TASK: Here the job is to transcribe only the lines from the one containing "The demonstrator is" through the last line below, exactly as written; please leave out pictures.

COLLECTED DATA:
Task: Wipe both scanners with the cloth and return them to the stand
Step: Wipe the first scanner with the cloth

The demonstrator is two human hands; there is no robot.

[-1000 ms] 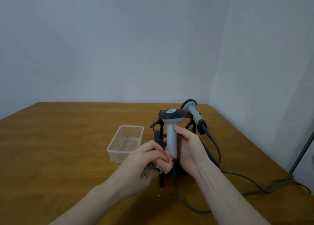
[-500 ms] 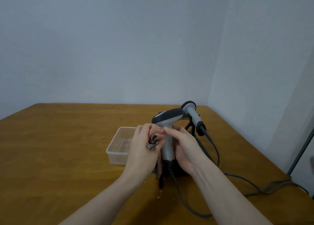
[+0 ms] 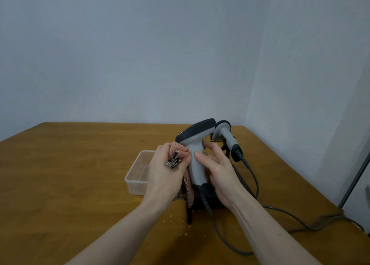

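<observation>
While right hand grips smooth grey scanner handle, left hand presses bunched pink cloth on it.

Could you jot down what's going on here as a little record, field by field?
Left hand: grips the cloth, pressed to the handle of the held scanner
Right hand: grips that scanner's handle, upright
Second scanner: behind it, on the stand
Plastic box: on the table, left of the hands
Cables: trail off right
Task stage: wiping under way
</observation>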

TASK RESPONSE:
The demonstrator is two human hands; there is no robot.

[-1000 ms] 
[-500 ms] 
[+0 ms] 

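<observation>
While right hand grips smooth grey scanner handle, left hand presses bunched pink cloth on it.

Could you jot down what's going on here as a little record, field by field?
Left hand: grips the cloth, pressed to the handle of the held scanner
Right hand: grips that scanner's handle, upright
Second scanner: behind it, on the stand
Plastic box: on the table, left of the hands
Cables: trail off right
Task stage: wiping under way
</observation>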

Work on this exercise has been completed.